Büyük nine düsünmeye basladi; evet, ne yapsin? Simdi hakikaten her taraf hapishaneye dönmüstü. Seksen sene evvelki hayati birden hatirladi; o vakit erkeklerden ayri bir kadinlar alemi vardi ki, simdi tamamiyla dagilmisti. Bu alem pek genisti. Binlerce kadin birbiriyle konusur, görüsür, eglenirdi. Kendilerine mahsus eglenceleri, zevkleri vardi. Moda yoktu. Annelerinin esvaplarini kizlar giyer, büyükannelerinin mücevherlerini torunlar takardi. Sirmali çedik pabuçlar, kirmizi feraceler... ah hele kirmizi feraceler... baharin yesil çimenleri üzerinde, seyir yerlerinde kadinlar tipki birer gelincik çiçegi gibi parlarlardi. Hiç aralarinda çirkin, yani zayif, hastalikli yoktu. Erkekler yalniz kadinlarini tanirlar, islerinden sonra erkence evlerine gelirler, zevcelerine doyulmaz ask ve muhabbet sahneleri ibda ederlerdi. Kiraathaneler, gazinolar, birahaneler, kulüpler, tiyatrolar, kafesantalar, kerhaneler, bütün bu Türk erkeklerini eslerinden ayiran, zavalli Türk kadinlarini tenha evlerde unutulmus bir bekçi gibi birakan felaket mahalleri yoktu. Kadinlar erkekleriyle üzülmeden yasiyor, sonra o vakitki asi boyali büyük evlerin büyük sofalarinda, havuzlu, kameriyeli bahçelerinde, bostanlarda, deniz kenarlarinda, cesim, nadir yalilarda toplaniyorlar, egleniyorlar, mesut oluyorlardi. Ne oyunlar, ne adetler, ne zevkler vardi ki, bugün hepsi tamamiyla unutulmustu. Bugün Frenkçe okumak, mütemadiyen esvap degistirmek, moda çilginliklarindan, sogukluklarindan, bos bir tekebbürden, manasiz ve münasebetsiz bir tefevvuk iddiasindan baska bir sey yoktu... Alafrangalik bir veba gibi içimize girmis, dudaklarimizin tebessümünü silmis, feracelerimizi parçalamis, pabuçlarimizi atmis, parmaklarimizi narin bir mercan gibi parlatarak güzellestiren kinalarimizi bile ortadan kaldirmisti. Esyamizi, esvaplarimizi degistirirken ruhlarimizi da degistirmisti; her sey yalan, her sey sahte, her sey taklit oldu. Saadet uzak bir hayale, yetisilmez bir hulyaya inkilap etti. Adetlerimizle beraber sevinçlerimiz de söndü. Simdi saskin ve mustarip bir nesil!... Her seyden nefret eden, her seyi fena gören, karanlik gören, berbat, hasta tedavisi imkan haricinde bir nesil, ah simdiki mariz ve müteverrim muhit..

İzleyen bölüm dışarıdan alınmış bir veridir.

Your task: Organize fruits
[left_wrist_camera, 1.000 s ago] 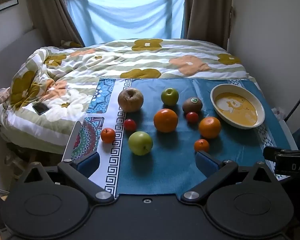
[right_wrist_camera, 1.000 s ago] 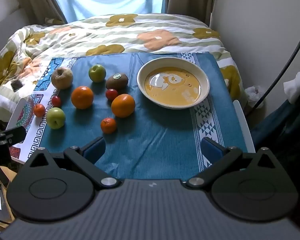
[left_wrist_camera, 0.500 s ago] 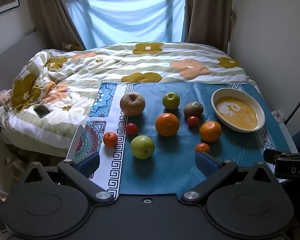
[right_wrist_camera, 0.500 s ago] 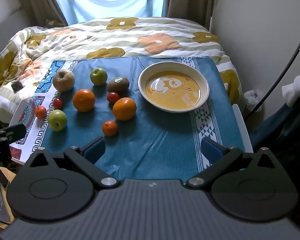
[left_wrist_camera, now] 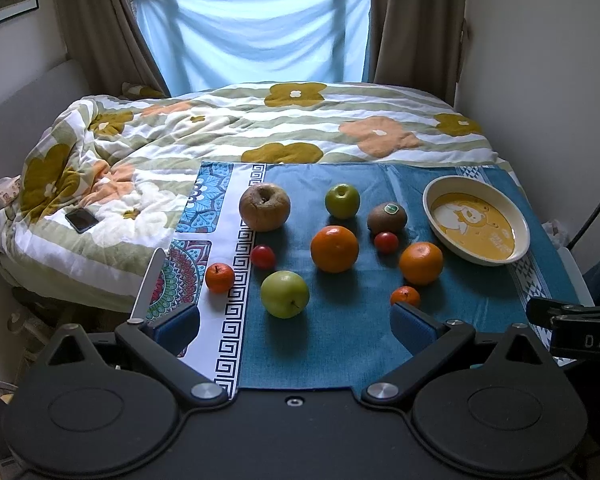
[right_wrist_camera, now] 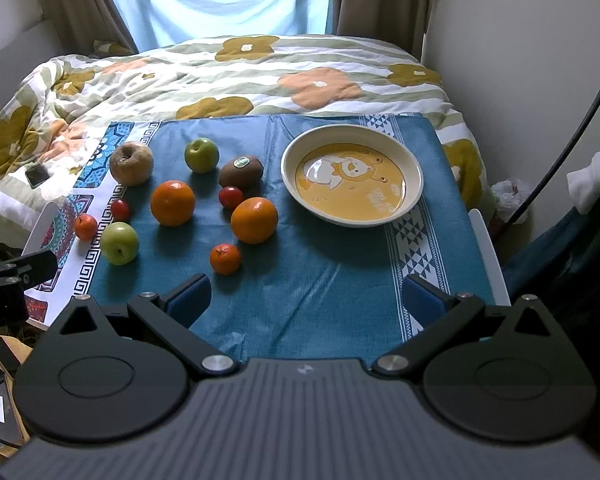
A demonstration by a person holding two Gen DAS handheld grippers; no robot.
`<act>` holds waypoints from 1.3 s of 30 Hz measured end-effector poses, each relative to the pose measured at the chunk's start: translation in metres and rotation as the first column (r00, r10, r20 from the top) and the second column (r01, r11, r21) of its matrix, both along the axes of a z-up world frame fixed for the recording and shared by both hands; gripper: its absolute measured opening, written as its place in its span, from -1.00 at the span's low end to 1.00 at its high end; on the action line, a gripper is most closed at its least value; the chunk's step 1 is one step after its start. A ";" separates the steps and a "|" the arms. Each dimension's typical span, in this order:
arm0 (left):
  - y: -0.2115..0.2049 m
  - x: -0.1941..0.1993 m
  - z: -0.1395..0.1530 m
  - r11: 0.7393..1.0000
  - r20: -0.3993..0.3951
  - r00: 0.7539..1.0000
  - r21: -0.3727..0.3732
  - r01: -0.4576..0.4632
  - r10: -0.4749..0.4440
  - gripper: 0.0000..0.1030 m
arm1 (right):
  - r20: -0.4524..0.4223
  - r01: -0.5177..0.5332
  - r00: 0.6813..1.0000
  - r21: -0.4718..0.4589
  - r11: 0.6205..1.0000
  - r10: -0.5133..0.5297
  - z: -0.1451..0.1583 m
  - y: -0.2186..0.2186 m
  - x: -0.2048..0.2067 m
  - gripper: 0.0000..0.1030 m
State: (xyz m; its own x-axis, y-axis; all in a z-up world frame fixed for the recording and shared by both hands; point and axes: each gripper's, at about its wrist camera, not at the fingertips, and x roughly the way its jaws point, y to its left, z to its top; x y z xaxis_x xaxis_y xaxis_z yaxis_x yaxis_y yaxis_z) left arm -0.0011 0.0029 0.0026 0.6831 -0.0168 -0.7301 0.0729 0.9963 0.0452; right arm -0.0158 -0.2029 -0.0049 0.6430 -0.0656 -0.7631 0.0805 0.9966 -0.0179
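Note:
Several fruits lie on a blue cloth (left_wrist_camera: pixel 340 340): a brown wrinkled apple (left_wrist_camera: pixel 264 212), two green apples (left_wrist_camera: pixel 284 294) (left_wrist_camera: pixel 342 201), two oranges (left_wrist_camera: pixel 334 248) (left_wrist_camera: pixel 421 263), a kiwi (left_wrist_camera: pixel 387 218), two small tangerines (left_wrist_camera: pixel 219 277) (left_wrist_camera: pixel 405 296) and two small tomatoes (left_wrist_camera: pixel 263 257) (left_wrist_camera: pixel 386 242). An empty yellow bowl (right_wrist_camera: pixel 352 176) stands at the right. My left gripper (left_wrist_camera: pixel 294 326) is open, just short of the near green apple. My right gripper (right_wrist_camera: pixel 306 300) is open over bare cloth, near the tangerine (right_wrist_camera: pixel 225 258).
The cloth covers a small table set against a bed with a flowered quilt (left_wrist_camera: pixel 260 128). A phone (left_wrist_camera: pixel 81 220) lies on the quilt at the left. A wall (left_wrist_camera: pixel 540 60) is close on the right. A dark cable (right_wrist_camera: pixel 560 152) hangs at the right.
Both grippers have tilted up or drawn back a little, so the fruits and bowl sit lower in each view. Nothing on the cloth has moved.

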 end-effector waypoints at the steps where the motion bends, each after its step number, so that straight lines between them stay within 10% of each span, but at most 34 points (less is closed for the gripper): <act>1: 0.000 0.000 0.000 1.000 0.000 1.000 0.000 0.000 0.000 0.99 | 0.000 0.000 1.000 0.001 1.000 0.000 0.000 0.000 0.000 1.00; 39: 0.001 0.007 -0.003 1.000 -0.010 1.000 0.001 0.000 0.000 0.99 | 0.000 -0.002 1.000 0.007 1.000 0.002 -0.001 0.001 0.004 1.00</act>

Büyük ninenin gözleri kapaniyordu. Seksen sene evvelki saadetlerin bugünkü istiraplariyla seri ve ani mukayesesi, zihninde sedit bir yorgunluk husule getiriyor, onu hala yasadigina müteessif ediyordu. Genç ve esmer kiz yüz yasina girmeye birkaç adimi kalmis olan bu annesinin annesinin annesine, bu mükerrer büyük ninesine dalgin dalgin bakarak onun zamanindaki kadinlarin saadetinin ne olabilecegini tahayyül ediyordu. Fakat bunu bulamiyordu:

"Sustunuz, büyükannecigim..." dedi.

Ihtiyar kadin, burusuk gözlerini açti:

"Ah!... Eski günleri, eski saadetleri düsünüyorum."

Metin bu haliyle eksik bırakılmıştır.